It may be more important now than ever before for consumers to be aware of their credit scores. A consumer credit counseling service (CCCS) can help a person in a number of financial areas. People can use a CCCS before preparing a loan application. If someone is trying to establish a realistic, effective budget, a CCCS can help with that, as well.
Most people, however, visit credit counselors when they are having trouble getting out of debt. After an interview process, a counselor can help a client set up a reasonable spending plan that will help him overcome his debt problems. The plan will also allow the client to save some amount of money each month for emergency situations. A CCCS can also work with a client’s creditors to bring down monthly payments and to put an end to collection calls.

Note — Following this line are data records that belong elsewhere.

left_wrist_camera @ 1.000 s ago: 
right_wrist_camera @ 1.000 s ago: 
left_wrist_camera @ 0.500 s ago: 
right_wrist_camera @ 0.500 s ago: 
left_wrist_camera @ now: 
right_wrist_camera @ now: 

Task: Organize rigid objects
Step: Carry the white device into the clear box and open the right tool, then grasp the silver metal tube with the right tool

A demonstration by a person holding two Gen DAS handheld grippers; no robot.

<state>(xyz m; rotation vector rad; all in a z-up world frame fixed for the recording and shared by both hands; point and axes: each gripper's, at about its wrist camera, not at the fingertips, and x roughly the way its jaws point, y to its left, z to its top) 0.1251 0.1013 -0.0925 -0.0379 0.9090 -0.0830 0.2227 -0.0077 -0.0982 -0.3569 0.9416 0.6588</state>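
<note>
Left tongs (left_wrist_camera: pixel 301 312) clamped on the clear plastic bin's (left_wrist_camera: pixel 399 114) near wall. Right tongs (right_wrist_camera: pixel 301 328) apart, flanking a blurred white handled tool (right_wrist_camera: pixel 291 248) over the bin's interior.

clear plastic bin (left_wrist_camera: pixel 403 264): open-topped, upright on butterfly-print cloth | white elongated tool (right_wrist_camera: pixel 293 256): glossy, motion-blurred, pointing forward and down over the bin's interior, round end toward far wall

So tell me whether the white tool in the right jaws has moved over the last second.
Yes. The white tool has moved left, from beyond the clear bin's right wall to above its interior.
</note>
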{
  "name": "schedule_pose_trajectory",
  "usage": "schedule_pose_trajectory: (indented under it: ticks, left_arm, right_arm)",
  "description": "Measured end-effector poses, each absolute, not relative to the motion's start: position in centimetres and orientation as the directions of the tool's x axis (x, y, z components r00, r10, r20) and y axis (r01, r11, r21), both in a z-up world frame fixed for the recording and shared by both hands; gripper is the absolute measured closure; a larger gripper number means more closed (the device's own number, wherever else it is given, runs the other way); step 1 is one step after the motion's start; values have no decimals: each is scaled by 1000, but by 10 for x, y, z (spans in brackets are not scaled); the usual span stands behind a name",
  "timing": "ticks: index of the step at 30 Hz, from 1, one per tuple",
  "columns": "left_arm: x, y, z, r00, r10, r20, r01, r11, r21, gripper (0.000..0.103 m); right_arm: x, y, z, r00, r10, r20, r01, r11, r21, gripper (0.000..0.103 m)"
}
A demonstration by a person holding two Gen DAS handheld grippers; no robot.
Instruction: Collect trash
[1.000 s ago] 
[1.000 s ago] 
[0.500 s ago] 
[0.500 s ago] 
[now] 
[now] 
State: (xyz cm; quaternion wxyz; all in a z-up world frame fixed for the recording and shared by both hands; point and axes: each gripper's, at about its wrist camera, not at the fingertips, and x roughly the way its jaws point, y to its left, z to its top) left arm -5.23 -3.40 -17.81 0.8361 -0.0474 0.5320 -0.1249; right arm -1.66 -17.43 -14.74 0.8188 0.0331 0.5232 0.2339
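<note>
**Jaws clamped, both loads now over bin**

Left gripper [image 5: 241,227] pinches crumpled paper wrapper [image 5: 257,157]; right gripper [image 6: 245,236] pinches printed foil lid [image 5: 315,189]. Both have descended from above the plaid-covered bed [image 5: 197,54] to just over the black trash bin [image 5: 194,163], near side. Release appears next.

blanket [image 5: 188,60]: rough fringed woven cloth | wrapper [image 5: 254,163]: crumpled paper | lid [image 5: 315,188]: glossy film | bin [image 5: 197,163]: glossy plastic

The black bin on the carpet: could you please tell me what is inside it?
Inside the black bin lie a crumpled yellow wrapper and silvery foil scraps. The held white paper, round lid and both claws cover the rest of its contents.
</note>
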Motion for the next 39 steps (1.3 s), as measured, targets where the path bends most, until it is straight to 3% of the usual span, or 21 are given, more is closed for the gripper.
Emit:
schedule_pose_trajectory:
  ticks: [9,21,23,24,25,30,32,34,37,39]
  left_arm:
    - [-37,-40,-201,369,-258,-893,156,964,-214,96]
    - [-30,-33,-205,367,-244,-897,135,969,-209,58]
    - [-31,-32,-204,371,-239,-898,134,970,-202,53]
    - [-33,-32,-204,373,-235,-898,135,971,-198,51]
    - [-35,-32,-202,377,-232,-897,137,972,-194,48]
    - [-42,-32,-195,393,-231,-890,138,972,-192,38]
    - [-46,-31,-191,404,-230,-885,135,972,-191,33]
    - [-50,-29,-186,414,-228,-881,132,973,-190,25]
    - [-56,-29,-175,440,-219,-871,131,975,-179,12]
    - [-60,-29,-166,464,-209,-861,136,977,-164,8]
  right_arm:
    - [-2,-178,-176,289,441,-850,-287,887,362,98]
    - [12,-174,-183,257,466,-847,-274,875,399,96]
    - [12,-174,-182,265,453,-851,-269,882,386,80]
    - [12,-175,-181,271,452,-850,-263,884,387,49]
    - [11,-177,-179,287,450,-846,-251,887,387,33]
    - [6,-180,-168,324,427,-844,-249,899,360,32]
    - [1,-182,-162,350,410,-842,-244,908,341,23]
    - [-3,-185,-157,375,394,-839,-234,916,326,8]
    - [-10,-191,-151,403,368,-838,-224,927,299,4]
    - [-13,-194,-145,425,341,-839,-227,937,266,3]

“What is a CCCS?” Using a CCCS to Help Raise Credit Scores
A credit score, or FICO score, is actually made up of three scores that come from each of the credit reporting bureaus, Transunion, Equifax, and Experion. Most people realize that a credit score can affect their ability to get approved for loans or credit cards, but a lot of people do not know that having a good credit score can actually help them save thousands of dollars. For instance, if a person had a credit score between 720 and 800 he could be approved for a loan at a much lower interest rate than a person with a score ranging somewhere between 601 and 679. If the loan gets paid over the course of 30 years, the difference between what each person would actually pay would be astronomical.
A CCCS can help a person raise their credit score by using a number of different tactics. Many services will also give their clients credit report updates. This is one of the best ways to protect against identity theft, as a sudden change in score can indicate that something fraudulent has occurred.